Sunday, May 25, 2008

He Said: LEATHERHEADS


Leatherheads is the sort of screwball comedy that happens when you take out the comedy and are only left with the screwball. It is certainly zany, but it’s not funny, and therefore not engaging or entertaining.

The film is based on an over-a-decade-old script by Sports Illustrated writers Rick Reilly and Duncan Brantley, and while I have admired their sports commentary in the past, writing a sports film is an entirely different beast. Apparently their original script took a more serious angle, which for this material would have been disastrous. Clooney snapped up the project years later and put his own goofy comic spin on it…which doesn’t really work, either. It doesn’t seem as if Clooney has his heart in it, to be honest…it’s like he took the original script and just made every scene as silly as he could, without realizing that each individual scene may not work in harmony with every other scene. Such discord is standard for Leatherheads, which never comes close to hitting either its dramatic stride or comic rhythm. It just plays on the screen, waiting to be chuckled at.

Leatherheads is set loosely against the backdrop of the rise of professional football in 1925 America. Clooney himself plays Dodge, an aging football player who wants to bring his rag-tag group of beer-bellied brawlers to an organized, professional league. In his quest to legitimize his efforts, he recruits Carter Rutherford, a revered war hero (and cocky college football star) to bring the league a household name and force sponsors to take notice. Carter is played by The Office’s John Krasinski, who is sterling on that wonderful show, but who seems disingenuous playing a character who is so…well, disingenuous.

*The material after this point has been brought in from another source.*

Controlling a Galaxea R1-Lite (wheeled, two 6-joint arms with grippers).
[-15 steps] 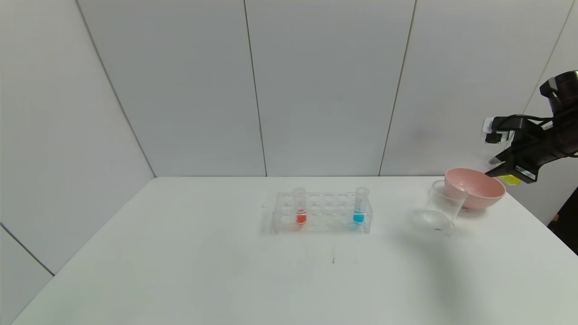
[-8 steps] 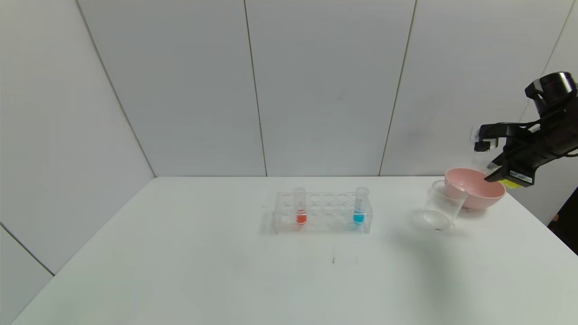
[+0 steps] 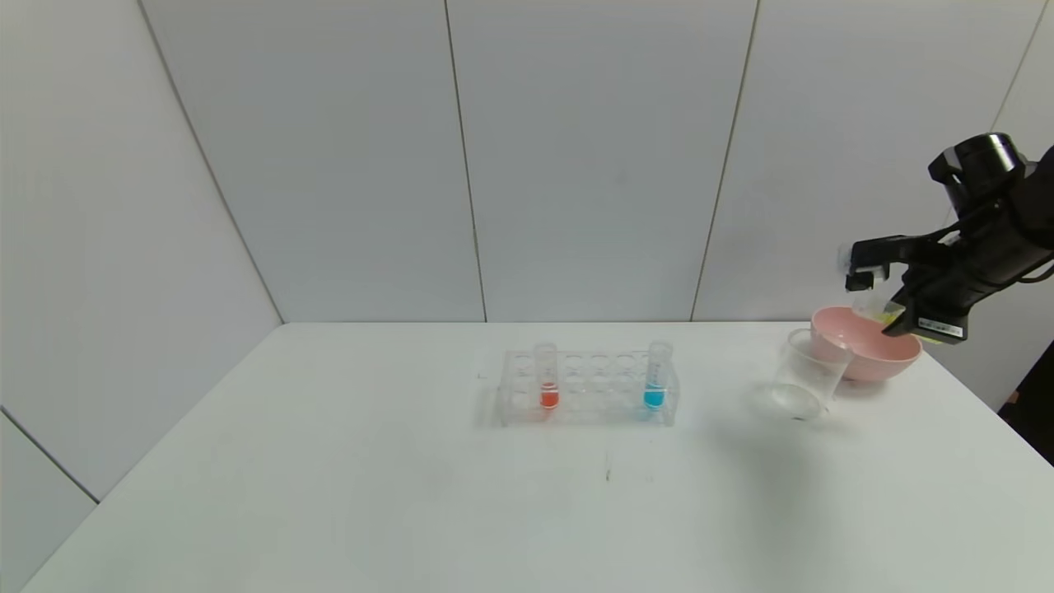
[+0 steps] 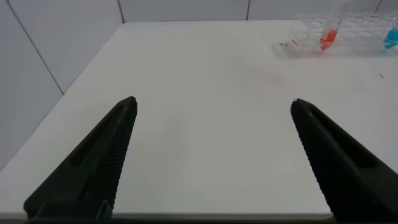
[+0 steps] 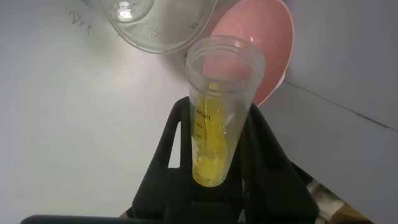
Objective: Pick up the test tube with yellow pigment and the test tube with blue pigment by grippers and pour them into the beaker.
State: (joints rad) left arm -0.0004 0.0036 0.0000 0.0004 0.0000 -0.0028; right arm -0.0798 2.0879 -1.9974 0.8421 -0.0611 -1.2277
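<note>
The right gripper (image 3: pixel 893 317) has swung in from the bench's right edge and now clamps the yellow tube (image 5: pixel 217 112) tilted above the pink bowl (image 3: pixel 865 350), just short of the beaker (image 3: pixel 811 375); the pour looks close. Yellow liquid sits in the tube's bottom; the beaker looks empty. The blue tube (image 3: pixel 656 377) stands in the rack (image 3: pixel 589 387) mid-bench beside a red one (image 3: pixel 547 377). The left gripper (image 4: pixel 211 155) hangs spread wide near the bench's left edge.

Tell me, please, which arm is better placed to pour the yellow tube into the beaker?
The right. Its end effector already grips the yellow tube, tilted over the pink bowl just beside the beaker. The left end effector is open, empty, far beyond the rack.
</note>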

Covering the story is a “scrappy female journalist” named Lexie (Renee Zellweger), who is fighting to be just one of the guys, and who unwittingly (or perhaps wittingly) draws the affections of both Dodge and Carter.

Essentially, the film consists of a series of screwball scenes loosely held together by what could only be described as a pseudo-plot, a clothesline on which much zaniness is hung. The true purpose of the film is not to seriously discuss American football in the 1920s, or to even make a sincere romantic comedy. The point is to emulate the sassy comedies of Billy Wilder (or even further back to the films of Preston Sturges, but this film is far too tame to even touch the master’s throne). Clooney and especially Zellweger, whose performance possesses more vivacious life than the entire rest of the film, are up to the challenge. Their repartee is almost as witty as Clooney was expecting it to be, and is where the film is at its best. Krasinski seems so out of his element as a jerky football player that perhaps being typecast as Jim Halpert might be a good thing for his career. There are a few legitimate laughs between the three leads, but it takes so long to get to the point where their screwball romantic exploits are actually connecting that the film has already run out of steam.

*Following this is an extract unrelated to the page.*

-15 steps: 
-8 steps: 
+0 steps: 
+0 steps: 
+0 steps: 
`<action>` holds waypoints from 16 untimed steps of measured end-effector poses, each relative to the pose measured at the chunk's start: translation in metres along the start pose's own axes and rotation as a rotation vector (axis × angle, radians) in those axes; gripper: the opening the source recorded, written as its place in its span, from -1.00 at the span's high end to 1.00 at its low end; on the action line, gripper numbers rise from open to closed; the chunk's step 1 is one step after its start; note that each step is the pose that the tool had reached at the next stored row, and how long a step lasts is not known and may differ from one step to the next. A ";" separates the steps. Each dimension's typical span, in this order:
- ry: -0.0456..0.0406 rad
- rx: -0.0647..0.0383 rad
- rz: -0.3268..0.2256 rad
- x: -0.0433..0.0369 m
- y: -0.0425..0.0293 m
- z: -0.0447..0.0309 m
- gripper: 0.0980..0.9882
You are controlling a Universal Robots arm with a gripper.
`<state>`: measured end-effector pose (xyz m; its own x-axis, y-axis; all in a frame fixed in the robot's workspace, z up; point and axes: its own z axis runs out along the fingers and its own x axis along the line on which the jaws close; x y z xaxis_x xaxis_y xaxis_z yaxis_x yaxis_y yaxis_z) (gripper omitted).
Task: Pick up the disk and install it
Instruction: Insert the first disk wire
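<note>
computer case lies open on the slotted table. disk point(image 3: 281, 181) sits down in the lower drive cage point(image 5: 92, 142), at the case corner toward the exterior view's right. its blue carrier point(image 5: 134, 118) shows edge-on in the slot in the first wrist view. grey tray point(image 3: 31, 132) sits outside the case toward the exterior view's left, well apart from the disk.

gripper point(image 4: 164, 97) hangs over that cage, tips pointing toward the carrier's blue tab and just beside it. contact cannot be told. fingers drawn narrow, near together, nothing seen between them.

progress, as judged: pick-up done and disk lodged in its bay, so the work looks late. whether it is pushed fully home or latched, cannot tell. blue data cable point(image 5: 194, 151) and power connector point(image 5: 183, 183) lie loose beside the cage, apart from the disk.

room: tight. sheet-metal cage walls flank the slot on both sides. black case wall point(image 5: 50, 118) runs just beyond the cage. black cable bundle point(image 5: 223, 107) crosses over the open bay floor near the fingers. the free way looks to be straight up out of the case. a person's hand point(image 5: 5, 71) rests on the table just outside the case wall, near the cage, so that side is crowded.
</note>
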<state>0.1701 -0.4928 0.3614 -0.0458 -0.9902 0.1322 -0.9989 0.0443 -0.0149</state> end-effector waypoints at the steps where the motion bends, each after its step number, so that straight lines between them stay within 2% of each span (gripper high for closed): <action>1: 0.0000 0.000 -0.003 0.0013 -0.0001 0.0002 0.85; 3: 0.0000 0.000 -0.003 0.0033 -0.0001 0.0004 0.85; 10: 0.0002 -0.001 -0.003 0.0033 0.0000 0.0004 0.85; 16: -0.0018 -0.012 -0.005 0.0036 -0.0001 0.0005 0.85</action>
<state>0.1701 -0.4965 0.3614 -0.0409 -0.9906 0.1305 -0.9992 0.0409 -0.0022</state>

Why Clooney chose this as his post-Oscar directorial effort is beyond me. He obviously has a close relationship with the Coen brothers, and perhaps thought he could bring a similar offbeat sensibility to this ultimately very standard, very unsurprising material. But Clooney must have forgotten that it takes a certain magic to make a Coen brothers comedy work (which is why they must simultaneously take full credit for Fargo and take the blame for The Ladykillers). I am convinced that Clooney is capable of that magic—I have seen his other two wonderful films. But those films were much darker than this trifle, and straight screwball comedy is a much shakier high-wire than anything Clooney has walked as a director before. I am sure he will get there…but you can’t expect to be Billy Wilder—or even Joel and Ethan Coen—right out of the gate. Clooney is still a baby in the directing game. And he is a prodigy, but now he needs to work towards pushing even further.

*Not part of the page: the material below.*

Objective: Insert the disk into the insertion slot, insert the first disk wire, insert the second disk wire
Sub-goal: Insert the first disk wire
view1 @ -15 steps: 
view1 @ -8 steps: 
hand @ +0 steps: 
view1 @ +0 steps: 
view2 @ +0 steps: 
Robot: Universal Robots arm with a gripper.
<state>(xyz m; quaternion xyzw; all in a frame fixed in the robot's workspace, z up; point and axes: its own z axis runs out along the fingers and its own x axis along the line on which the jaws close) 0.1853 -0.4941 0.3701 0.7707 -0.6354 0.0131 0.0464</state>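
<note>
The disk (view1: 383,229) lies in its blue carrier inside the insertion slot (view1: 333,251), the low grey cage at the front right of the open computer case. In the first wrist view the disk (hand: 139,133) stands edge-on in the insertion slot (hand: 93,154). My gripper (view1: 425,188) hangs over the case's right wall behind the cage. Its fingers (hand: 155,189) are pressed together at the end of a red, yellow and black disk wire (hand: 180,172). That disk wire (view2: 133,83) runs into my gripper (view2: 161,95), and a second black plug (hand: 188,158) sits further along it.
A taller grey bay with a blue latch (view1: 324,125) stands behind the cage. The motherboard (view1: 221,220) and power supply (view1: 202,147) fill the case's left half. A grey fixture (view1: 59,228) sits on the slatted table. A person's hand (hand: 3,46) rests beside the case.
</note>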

For someone like Clooney, it won’t take long. But Leatherheads is a pretty unfortunate bump in the road.

1 comment:

DivaJood said...

Leatherheads is the sort of screwball comedy that happens when you take out the comedy and are only left with the screwball.

That about sums it up. I was so highly disappointed with this film that I wanted my money back. But I love George Clooney, and you're right, he'll be back with better work.